Week of October 28, 2019
A weekly Saturday recap to share with you our favorite links, discoveries, exhibitions, and more from the past seven days. This week: readymade sculptures from off-the-shelf parts at Lowe’s, a color-blocked apartment in Barcelona, and a stellar new lighting collection by Workstead, inspired by Modernist architecture and shot on-site at the Philip Johnson Glass House.
We really liked the color blocking in this Barcelona renovation (above and top) by the Spanish firm CaSA even before we heard the backstory — the apartment, owned by an American family, was ravaged by a fire during the renovation process and CaSA was charged with transforming the damaged surfaces with a tight budget and a partial restoration. The terra-cotta kitchen and cylindrical steel hood are the definite stars here, but we’re also digging that onyx vase.
Radnor, the design studio founded by Susan Clark in 2016, is opening up a new studio in the Brooklyn’s Old American Can Factory this week, which will feature Radnor’s in-house line as well as a curated community of 300 artisans. The new studio will feature new furniture and rugs from Bunn Studio and Adam Rogers, alongside work by newly represented designers including Salem van der Swaagh, Henry Wilson, David Thulstrup and BRDR Krüger.
Radnor’s Gowanus neighbors — the Brooklyn and Hudson-based firm Workstead — also had news this week in the form of a new lighting collection called Archetype. Inspired by Modernist forms, the collection explores three volumetric shapes — Vault, Block and Gable — and was appropriately shot on location at the Philip Johnson Glass House.
Canadian designer Calen Knauf recently went solo, and one of his first products is the Sponge table. It’s made from a common Chinese building material — carbonated aluminum panel — that, once painted, is completely unrecognizable as metal. The table’s simple construction is intended to highlight the material, as are the colors, which are supposed to mimic one natural and one synthetic sponge.
We have no need to rent furniture at the moment, but if we did, our first stop would be Patina, who recently introduced this series of Mondrian-inspired ottomans. We’re also getting serious inspiration from this Bellini-inspired modular sofa, each piece upholstered in a different velvet.
This women’s clothing store in Sydney, by Pattern Studio, is broken into two palettes inspired by two marbles — one an almost translucent pink onyx and one blue granite. We like the pink but we’re really feeling the blue, so much so that we’re finally committed a Pinterest board to the color.
We love this Four Seasons–inspired photoshoot for New Age Design Studio’s most recent collection of Gemstone Terrazzo vases, art directed by Sarah Kue and photographed by Nadav Benjamin. The blue one, featuring a split papaya and baby’s breath, was inspired by summer.
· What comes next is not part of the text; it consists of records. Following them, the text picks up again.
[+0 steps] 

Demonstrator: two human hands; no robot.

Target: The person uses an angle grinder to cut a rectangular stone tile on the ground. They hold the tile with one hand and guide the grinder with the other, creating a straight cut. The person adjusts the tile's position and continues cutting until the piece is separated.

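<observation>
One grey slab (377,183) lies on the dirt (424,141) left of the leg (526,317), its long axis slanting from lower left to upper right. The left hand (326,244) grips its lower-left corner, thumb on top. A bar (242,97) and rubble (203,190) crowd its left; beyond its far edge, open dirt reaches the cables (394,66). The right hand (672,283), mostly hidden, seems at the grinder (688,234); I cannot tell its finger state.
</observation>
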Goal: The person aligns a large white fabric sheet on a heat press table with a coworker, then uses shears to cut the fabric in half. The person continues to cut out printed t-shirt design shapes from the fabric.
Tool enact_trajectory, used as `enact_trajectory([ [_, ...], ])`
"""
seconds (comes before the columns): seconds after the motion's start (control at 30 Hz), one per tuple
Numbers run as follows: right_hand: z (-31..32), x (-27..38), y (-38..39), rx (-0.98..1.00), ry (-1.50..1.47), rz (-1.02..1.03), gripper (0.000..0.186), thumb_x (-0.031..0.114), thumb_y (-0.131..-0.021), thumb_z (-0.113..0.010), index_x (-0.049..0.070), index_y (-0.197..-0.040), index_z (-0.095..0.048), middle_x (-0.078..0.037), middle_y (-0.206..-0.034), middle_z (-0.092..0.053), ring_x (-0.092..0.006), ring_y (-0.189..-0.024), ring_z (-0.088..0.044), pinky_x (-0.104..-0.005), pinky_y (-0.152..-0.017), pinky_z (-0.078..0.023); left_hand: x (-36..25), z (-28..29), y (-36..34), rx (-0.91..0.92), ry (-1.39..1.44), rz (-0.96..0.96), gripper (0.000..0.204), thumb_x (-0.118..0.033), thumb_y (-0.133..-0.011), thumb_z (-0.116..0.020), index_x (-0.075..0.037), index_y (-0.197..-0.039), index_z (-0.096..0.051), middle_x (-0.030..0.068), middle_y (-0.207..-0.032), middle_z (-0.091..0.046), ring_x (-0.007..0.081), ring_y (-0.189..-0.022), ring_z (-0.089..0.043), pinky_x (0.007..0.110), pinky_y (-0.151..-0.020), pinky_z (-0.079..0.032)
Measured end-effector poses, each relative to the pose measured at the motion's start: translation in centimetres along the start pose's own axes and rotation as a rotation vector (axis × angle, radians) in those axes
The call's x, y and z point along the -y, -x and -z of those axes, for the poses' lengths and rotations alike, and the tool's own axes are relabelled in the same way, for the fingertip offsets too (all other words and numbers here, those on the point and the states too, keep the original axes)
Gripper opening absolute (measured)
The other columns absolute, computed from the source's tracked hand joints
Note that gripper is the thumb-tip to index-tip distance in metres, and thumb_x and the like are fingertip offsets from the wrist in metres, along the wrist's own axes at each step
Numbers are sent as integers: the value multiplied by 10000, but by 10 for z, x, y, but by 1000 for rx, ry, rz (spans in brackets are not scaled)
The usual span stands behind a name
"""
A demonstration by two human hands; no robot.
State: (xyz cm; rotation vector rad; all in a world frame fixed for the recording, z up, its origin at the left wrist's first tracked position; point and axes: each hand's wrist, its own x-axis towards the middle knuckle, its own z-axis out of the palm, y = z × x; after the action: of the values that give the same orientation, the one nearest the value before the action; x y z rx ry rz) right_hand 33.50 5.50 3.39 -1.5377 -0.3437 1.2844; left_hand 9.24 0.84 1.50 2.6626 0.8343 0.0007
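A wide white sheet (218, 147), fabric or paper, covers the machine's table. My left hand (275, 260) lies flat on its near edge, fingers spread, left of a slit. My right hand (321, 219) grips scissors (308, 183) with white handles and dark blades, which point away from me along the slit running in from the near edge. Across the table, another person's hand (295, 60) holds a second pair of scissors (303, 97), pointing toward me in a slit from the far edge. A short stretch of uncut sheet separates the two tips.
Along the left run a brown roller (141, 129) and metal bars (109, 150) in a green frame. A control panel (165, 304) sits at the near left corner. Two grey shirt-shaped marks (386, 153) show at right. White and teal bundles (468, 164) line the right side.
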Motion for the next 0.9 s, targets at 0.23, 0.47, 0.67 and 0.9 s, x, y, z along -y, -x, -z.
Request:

See the whole series on Instagram.
Pretty obsessed with this elementary school makeover by Swiss designer Sebastian Marbacher, who created a series of stepped stone structures for the schoolyard and a matching elements in coated foam in the indoor break hall.
We will never pass up the opportunity to feature the work of Canadian artist Brent Wadden, whose third solo show opened at Mitchell Innes & Nash this week. Called Second Life, the show features a series of large-scale woven panels created on traditional floor looms with a mix of new and second-hand fibers. “Wadden’s deliberate use of the word ‘painting’ to describe his woven works” — similar to Ethan Cook — “hints at the debate surrounding the hierarchy of art forms. He emphasizes the difficulty (and, perhaps, impossibility) of maintaining explicit distinctions between high art and craft.”
For Zoccolo V, a permanent exhibition and shop at the New York offices of Savvy Studio, Savvy founder Rafael Prieto teamed up with Italian architect and sculptor Umberto Bellardi Ricci to create readymade sculptures on which to display Casa Bosques chocolate. Prieto and Ricci spent eight hours at Lowe’s sourcing off-the-shelf items for the sculptures, and we’re *very* impressed with the results.
Leah Ring and Emma Holland Denvir’s quarterly show Object Permanence finally hit New York last month, with a showcase of mirrors by 21 New York designers at the 1stdibs Gallery. There were some truly great interpretations of a mirror — Walter Mingendorff polished a perforated room divider to a reflective finish, for instance — and two of our other favorites were continuations of other work by Ian Cochran (Plump resin mirror, top) and Kin & Company (mirror with patination, bottom). View or buy the whole collection here, and visit the exhibition in person until November 8.
We invented a never-before-seen — and probably never heard from again — Saturday Selects subcategory for this image of the redesigned Grand Hotel et de Milan by Dimorestudio. In total, the whole thing is a tad too traditional for us. But the fringed bottle-green velvet sofas with contrasting floral fabric — one that, if you’ve been following along, I’ve been tracking FOR MONTHS and have now identified as Schwarzwald by Dedar — were too good not to share.